- **WORK REQUEST**:
Where does the string "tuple" appear? Copy every line of the entries below that holds it.

*** INFORMATION ***

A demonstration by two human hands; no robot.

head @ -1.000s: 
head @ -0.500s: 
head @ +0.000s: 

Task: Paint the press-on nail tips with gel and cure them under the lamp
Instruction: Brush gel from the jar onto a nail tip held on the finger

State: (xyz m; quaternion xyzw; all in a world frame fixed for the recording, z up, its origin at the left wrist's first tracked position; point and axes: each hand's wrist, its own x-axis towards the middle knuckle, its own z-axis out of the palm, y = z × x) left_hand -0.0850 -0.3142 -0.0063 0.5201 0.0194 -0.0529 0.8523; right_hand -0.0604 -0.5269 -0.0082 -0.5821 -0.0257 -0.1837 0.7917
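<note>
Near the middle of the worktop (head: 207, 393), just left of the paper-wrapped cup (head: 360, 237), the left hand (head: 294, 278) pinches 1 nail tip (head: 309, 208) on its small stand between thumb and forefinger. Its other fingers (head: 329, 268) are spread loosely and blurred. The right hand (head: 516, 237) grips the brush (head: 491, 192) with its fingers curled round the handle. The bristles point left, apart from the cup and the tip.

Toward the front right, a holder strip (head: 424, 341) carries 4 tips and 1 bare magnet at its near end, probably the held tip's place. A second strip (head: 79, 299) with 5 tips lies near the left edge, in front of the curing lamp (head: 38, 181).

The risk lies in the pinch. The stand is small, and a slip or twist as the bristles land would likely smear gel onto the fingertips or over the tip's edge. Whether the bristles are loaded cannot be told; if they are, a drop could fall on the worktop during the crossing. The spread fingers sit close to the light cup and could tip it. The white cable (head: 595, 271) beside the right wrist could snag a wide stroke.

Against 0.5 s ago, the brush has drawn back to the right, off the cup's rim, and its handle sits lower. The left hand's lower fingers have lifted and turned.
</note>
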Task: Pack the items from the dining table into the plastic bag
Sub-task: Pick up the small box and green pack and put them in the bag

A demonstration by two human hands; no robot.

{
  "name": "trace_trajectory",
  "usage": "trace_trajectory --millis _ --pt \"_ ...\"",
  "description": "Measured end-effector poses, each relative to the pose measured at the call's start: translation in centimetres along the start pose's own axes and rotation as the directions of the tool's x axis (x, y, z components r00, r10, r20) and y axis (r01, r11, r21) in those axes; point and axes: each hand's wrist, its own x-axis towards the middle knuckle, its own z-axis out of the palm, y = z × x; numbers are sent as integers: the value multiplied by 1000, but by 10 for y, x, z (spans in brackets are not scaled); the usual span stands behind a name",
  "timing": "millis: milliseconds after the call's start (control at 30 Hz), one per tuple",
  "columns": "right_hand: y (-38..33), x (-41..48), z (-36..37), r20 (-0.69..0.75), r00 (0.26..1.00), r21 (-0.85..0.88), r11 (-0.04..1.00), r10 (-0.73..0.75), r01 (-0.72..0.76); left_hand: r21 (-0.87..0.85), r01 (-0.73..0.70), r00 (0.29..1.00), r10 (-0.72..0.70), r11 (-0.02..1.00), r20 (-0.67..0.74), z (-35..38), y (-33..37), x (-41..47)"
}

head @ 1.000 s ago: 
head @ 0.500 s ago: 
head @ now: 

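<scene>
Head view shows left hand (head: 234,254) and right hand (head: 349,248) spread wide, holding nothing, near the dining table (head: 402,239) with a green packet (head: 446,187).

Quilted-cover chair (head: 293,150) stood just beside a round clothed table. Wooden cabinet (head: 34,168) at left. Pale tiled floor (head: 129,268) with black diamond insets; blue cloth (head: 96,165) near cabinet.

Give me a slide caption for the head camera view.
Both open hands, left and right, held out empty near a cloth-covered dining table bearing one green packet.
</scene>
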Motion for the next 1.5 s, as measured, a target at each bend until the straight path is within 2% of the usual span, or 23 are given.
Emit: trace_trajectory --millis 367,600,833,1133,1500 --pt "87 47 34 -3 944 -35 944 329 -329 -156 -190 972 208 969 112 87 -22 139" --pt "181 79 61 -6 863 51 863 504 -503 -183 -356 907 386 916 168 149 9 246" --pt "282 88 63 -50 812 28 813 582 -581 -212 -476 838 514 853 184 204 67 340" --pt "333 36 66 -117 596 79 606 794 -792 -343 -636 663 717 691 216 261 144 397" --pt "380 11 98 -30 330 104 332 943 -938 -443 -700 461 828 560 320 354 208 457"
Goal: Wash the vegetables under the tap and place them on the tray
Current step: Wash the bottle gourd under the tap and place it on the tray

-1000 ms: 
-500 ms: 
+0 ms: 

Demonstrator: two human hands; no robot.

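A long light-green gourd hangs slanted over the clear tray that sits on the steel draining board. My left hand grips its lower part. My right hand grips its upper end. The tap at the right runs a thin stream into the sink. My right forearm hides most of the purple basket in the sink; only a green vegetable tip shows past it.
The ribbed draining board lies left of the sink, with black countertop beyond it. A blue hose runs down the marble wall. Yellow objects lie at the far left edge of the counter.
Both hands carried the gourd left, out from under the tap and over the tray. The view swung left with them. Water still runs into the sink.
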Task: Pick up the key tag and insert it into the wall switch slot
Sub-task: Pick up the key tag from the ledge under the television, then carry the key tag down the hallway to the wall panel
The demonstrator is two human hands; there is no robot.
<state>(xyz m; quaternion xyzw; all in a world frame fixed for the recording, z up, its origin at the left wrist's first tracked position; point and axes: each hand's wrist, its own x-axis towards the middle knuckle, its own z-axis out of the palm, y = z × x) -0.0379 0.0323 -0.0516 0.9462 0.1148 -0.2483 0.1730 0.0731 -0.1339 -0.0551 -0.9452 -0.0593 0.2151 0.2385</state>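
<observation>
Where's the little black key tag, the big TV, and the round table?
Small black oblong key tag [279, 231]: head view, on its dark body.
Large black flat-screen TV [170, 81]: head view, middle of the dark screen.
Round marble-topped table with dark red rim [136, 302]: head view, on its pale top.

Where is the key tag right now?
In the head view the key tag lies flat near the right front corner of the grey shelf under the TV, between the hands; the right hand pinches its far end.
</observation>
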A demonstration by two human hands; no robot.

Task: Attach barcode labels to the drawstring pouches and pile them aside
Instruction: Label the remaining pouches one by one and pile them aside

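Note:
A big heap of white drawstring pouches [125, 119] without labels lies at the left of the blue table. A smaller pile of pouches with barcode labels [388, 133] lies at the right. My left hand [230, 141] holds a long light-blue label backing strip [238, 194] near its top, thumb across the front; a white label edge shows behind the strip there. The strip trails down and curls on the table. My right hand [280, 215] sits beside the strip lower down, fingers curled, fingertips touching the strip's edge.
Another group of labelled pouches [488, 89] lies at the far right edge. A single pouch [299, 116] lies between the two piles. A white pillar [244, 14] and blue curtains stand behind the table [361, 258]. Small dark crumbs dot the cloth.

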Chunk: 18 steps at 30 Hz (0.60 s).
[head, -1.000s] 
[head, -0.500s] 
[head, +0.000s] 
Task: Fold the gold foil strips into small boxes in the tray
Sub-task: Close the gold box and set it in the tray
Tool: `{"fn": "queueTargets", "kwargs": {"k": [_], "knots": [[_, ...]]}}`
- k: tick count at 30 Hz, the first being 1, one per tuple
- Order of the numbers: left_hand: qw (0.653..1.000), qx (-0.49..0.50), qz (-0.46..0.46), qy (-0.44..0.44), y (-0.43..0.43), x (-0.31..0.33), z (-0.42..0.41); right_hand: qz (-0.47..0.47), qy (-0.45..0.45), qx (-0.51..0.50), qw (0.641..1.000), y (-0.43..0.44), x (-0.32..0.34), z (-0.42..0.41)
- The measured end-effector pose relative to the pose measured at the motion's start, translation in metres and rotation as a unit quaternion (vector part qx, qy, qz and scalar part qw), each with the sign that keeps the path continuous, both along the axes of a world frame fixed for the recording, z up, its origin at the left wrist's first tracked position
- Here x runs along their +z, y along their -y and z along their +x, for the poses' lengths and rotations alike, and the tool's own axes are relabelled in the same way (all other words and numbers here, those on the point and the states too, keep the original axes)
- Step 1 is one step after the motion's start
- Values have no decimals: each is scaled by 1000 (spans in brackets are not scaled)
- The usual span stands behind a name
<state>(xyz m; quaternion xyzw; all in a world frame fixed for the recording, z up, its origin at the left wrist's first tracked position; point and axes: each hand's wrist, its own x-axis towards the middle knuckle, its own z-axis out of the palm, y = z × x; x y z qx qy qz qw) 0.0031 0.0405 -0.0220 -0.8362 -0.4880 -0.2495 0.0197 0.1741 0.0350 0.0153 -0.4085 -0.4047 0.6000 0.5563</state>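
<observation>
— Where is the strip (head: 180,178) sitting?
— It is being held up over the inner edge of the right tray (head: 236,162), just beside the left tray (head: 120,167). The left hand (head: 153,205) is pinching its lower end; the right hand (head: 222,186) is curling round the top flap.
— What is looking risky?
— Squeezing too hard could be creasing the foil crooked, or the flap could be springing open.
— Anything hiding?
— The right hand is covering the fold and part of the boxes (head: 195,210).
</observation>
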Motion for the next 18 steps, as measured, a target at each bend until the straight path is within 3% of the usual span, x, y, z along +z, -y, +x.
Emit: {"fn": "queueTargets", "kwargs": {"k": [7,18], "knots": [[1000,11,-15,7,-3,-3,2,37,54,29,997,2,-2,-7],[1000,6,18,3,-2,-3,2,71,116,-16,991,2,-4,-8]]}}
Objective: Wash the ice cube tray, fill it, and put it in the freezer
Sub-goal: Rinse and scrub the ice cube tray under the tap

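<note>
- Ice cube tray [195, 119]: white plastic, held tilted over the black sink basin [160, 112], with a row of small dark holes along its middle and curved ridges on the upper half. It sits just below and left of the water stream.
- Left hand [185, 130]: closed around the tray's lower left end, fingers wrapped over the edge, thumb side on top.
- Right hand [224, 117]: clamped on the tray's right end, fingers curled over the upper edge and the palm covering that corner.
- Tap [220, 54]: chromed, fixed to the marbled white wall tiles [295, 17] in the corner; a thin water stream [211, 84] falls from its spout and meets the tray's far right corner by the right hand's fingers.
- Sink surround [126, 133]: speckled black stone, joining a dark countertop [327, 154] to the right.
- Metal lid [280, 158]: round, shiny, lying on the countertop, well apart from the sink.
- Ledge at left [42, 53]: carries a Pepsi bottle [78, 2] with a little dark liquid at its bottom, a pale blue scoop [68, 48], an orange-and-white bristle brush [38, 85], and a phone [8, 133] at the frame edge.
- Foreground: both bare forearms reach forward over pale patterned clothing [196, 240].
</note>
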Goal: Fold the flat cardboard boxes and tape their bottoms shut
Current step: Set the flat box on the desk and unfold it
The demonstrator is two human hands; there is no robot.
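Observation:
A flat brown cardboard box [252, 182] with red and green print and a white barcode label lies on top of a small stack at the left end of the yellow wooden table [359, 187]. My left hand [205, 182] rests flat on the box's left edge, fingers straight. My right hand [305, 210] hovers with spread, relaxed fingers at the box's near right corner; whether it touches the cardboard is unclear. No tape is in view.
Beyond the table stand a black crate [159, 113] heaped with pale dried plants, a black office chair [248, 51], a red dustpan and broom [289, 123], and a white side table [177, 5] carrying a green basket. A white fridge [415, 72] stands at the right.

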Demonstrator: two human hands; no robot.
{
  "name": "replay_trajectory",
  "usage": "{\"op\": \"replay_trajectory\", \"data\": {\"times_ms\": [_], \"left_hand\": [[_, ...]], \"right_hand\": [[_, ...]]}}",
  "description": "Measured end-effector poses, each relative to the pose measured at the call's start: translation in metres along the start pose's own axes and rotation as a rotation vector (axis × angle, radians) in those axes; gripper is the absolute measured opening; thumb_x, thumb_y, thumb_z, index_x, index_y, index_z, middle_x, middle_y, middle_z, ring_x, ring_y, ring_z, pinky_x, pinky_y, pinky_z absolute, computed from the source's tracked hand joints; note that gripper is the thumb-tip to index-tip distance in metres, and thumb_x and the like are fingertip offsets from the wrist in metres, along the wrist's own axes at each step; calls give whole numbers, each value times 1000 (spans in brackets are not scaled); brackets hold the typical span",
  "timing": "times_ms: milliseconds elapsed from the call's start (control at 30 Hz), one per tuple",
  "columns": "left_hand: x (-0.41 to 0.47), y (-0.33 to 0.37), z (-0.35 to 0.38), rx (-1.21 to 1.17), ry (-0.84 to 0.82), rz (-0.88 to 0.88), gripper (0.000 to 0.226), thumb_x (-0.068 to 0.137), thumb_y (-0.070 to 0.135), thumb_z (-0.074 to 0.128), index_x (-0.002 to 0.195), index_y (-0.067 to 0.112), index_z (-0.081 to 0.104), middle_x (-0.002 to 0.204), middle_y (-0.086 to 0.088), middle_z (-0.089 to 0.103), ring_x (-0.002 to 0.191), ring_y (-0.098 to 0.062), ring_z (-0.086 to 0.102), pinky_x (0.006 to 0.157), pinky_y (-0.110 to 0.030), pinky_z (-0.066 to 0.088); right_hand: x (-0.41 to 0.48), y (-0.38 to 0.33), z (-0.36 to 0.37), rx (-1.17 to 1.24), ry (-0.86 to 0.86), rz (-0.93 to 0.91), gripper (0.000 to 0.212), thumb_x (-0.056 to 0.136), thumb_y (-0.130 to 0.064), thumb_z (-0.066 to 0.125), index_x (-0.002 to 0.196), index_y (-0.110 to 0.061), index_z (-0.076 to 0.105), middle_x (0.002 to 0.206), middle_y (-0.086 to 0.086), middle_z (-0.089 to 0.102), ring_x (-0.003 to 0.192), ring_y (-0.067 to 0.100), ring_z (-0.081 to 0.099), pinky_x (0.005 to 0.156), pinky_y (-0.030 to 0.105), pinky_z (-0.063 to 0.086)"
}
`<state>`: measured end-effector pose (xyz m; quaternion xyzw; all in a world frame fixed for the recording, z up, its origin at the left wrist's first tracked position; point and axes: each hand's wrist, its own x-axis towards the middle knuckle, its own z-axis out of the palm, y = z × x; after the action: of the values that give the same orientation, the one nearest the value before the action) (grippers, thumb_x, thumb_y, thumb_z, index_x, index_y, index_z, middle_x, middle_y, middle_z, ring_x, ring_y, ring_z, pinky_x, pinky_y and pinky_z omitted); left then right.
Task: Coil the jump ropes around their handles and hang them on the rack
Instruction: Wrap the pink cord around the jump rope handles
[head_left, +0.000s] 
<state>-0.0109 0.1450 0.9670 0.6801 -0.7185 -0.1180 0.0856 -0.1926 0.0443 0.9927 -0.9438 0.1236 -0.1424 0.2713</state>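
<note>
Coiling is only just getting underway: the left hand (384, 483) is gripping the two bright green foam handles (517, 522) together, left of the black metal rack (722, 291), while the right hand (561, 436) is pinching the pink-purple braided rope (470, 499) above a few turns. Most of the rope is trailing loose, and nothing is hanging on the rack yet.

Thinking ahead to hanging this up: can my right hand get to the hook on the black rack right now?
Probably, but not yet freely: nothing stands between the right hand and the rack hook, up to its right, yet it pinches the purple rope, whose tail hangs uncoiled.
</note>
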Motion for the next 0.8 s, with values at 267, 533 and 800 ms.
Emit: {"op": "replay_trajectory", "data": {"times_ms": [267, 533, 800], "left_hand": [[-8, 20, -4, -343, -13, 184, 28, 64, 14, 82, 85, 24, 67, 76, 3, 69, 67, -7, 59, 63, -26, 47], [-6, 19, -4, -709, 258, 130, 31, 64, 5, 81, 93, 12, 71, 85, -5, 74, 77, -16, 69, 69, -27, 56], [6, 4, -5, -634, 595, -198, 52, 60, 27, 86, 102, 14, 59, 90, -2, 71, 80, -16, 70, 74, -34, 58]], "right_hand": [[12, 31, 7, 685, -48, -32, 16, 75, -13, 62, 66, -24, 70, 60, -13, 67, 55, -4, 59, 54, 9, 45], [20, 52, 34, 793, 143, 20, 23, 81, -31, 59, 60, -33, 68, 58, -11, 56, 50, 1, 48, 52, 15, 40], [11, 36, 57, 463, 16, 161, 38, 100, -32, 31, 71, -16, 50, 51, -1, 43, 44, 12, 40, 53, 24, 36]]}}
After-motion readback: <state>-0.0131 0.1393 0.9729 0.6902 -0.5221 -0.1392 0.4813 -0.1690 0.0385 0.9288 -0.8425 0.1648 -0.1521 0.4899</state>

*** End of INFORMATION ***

- **SOLUTION FOR THIS PROBLEM**:
  "timing": "millis: milliseconds after the call's start (control at 30 Hz), one per tuple",
- k: tick count at 30 Hz, the first being 1, one per tuple
  "timing": "times_ms: milliseconds elapsed from the call's start (control at 30 Hz), one per tuple",

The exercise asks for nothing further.